__Requirement__. Retype the entries word for word, leaving nothing out.

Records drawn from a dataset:
- - - -

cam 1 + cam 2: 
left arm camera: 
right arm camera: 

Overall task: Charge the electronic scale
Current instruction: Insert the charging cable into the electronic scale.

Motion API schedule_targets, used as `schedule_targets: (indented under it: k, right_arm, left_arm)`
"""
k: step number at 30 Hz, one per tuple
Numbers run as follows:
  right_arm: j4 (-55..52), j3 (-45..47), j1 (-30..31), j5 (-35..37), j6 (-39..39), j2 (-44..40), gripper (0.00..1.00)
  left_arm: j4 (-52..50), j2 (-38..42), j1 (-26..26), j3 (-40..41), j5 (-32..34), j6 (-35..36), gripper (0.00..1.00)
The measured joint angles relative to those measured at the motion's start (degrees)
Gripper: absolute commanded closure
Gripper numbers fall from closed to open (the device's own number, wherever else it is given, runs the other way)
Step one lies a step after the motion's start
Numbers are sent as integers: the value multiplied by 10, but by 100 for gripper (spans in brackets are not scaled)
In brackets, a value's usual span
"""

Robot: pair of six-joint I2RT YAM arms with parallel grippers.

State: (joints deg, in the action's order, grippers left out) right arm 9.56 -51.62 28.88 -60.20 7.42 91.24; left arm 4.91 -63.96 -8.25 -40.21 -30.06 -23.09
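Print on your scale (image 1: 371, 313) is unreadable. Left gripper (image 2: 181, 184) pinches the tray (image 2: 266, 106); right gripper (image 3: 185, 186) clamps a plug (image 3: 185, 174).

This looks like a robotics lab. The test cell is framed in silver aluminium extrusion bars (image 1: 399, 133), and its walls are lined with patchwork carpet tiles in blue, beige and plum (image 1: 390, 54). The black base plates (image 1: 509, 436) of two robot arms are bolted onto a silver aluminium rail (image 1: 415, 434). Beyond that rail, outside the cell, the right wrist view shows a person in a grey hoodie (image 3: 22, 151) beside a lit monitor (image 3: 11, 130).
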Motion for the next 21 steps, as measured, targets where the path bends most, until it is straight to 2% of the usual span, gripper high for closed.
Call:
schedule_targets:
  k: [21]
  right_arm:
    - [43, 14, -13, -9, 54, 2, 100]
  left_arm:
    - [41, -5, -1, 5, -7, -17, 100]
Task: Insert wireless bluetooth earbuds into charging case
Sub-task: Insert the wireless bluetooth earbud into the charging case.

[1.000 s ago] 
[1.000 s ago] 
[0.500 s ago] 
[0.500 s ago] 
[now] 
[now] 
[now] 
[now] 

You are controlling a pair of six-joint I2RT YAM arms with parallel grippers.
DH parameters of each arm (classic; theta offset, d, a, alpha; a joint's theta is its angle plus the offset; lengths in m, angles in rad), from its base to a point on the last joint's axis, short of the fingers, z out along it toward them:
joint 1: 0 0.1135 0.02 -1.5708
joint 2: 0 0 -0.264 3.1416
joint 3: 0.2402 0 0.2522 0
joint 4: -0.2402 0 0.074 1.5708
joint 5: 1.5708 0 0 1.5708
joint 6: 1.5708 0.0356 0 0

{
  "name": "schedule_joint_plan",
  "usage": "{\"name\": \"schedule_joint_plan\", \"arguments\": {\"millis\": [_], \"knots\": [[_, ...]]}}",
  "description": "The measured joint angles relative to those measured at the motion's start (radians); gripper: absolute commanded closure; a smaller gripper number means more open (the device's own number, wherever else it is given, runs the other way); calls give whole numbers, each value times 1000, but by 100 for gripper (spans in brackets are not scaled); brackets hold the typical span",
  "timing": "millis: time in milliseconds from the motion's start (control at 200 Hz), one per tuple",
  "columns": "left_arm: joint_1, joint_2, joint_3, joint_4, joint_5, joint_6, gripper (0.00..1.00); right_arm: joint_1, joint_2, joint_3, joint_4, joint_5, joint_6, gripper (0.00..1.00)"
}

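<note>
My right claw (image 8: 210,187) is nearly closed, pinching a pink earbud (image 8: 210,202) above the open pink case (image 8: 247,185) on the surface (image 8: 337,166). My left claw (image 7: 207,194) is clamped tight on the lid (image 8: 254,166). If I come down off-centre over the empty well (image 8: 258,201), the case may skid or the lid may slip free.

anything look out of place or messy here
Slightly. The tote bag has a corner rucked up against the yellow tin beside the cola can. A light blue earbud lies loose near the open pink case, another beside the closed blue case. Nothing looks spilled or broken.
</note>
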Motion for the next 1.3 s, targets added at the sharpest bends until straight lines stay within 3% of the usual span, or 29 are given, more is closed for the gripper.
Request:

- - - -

__Solution to this task__.
cam 1 + cam 2: 
left arm camera: 
right arm camera: 

Overall task: Charge the electronic scale
Current instruction: Insert the charging cable into the electronic scale.

Motion API schedule_targets, used as `schedule_targets: (indented under it: k, right_arm, left_arm)`
"""
k: step number at 30 Hz, one per tuple
Numbers run as follows:
  right_arm: j4 (-55..52), j3 (-45..47), j1 (-30..31), j5 (-35..37), j6 (-39..39), j2 (-44..40), gripper (0.00..1.00)
  left_arm: j4 (-52..50), j2 (-38..42), j1 (-26..26), j3 (-40..41), j5 (-32..34), j6 (-35..36), gripper (0.00..1.00)
The measured joint angles relative to those measured at the motion's start (degrees)
Gripper: absolute commanded closure
Gripper numbers fall from closed to open (the device's own number, wherever else it is given, runs the other way)
Step one lies a step after the motion's start
Numbers are sent as integers: the value multiplied by 10, but by 100 for gripper (spans in brackets are not scaled)
In brackets, a value's usual span
"""

Robot: pair of six-joint I2RT YAM arms with parallel grippers.

State: (joints deg, in the action's order, grippers left out) right arm 9.56 -51.62 28.88 -60.20 7.42 91.24; left arm 4.91 -63.96 -8.25 -40.21 -30.06 -23.09
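Print on your scale (image 1: 371, 313) is unreadable. Left gripper (image 2: 181, 184) pinches the tray (image 2: 266, 106); right gripper (image 3: 185, 186) clamps a plug (image 3: 185, 174).

This looks like a robotics lab. The test cell is framed in silver aluminium extrusion bars (image 1: 399, 133), and its walls are lined with patchwork carpet tiles in blue, beige and plum (image 1: 390, 54). The black base plates (image 1: 509, 436) of two robot arms are bolted onto a silver aluminium rail (image 1: 415, 434). Beyond that rail, outside the cell, the right wrist view shows a person in a grey hoodie (image 3: 22, 151) beside a lit monitor (image 3: 11, 130).
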Motion for the next 21 steps, as measured, targets where the path bends most, until it is straight to 2% of the usual span, gripper high for closed.
Call:
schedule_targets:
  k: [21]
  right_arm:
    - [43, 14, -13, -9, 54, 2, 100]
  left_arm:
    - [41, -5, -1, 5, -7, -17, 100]
Task: Insert wireless bluetooth earbuds into charging case
Sub-task: Insert the wireless bluetooth earbud into the charging case.

[1.000 s ago] 
[1.000 s ago] 
[0.500 s ago] 
[0.500 s ago] 
[now] 
[now] 
[now] 
[now] 

You are controlling a pair of six-joint I2RT YAM arms with parallel grippers.
DH parameters of each arm (classic; theta offset, d, a, alpha; a joint's theta is its angle plus the offset; lengths in m, angles in rad), from its base to a point on the last joint's axis, short of the fingers, z out along it toward them:
joint 1: 0 0.1135 0.02 -1.5708
joint 2: 0 0 -0.264 3.1416
joint 3: 0.2402 0 0.2522 0
joint 4: -0.2402 0 0.074 1.5708
joint 5: 1.5708 0 0 1.5708
joint 6: 1.5708 0.0356 0 0

{
  "name": "schedule_joint_plan",
  "usage": "{\"name\": \"schedule_joint_plan\", \"arguments\": {\"millis\": [_], \"knots\": [[_, ...]]}}",
  "description": "The measured joint angles relative to those measured at the motion's start (radians); gripper: absolute commanded closure; a smaller gripper number means more open (the device's own number, wherever else it is given, runs the other way); calls give whole numbers, each value times 1000, but by 100 for gripper (spans in brackets are not scaled); brackets hold the typical span",
  "timing": "millis: time in milliseconds from the motion's start (control at 200 Hz), one per tuple",
  "columns": "left_arm: joint_1, joint_2, joint_3, joint_4, joint_5, joint_6, gripper (0.00..1.00); right_arm: joint_1, joint_2, joint_3, joint_4, joint_5, joint_6, gripper (0.00..1.00)"
}

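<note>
My right claw (image 8: 210,187) is nearly closed, pinching a pink earbud (image 8: 210,202) above the open pink case (image 8: 247,185) on the surface (image 8: 337,166). My left claw (image 7: 207,194) is clamped tight on the lid (image 8: 254,166). If I come down off-centre over the empty well (image 8: 258,201), the case may skid or the lid may slip free.

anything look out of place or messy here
Slightly. The tote bag has a corner rucked up against the yellow tin beside the cola can. A light blue earbud lies loose near the open pink case, another beside the closed blue case. Nothing looks spilled or broken.
</note>
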Motion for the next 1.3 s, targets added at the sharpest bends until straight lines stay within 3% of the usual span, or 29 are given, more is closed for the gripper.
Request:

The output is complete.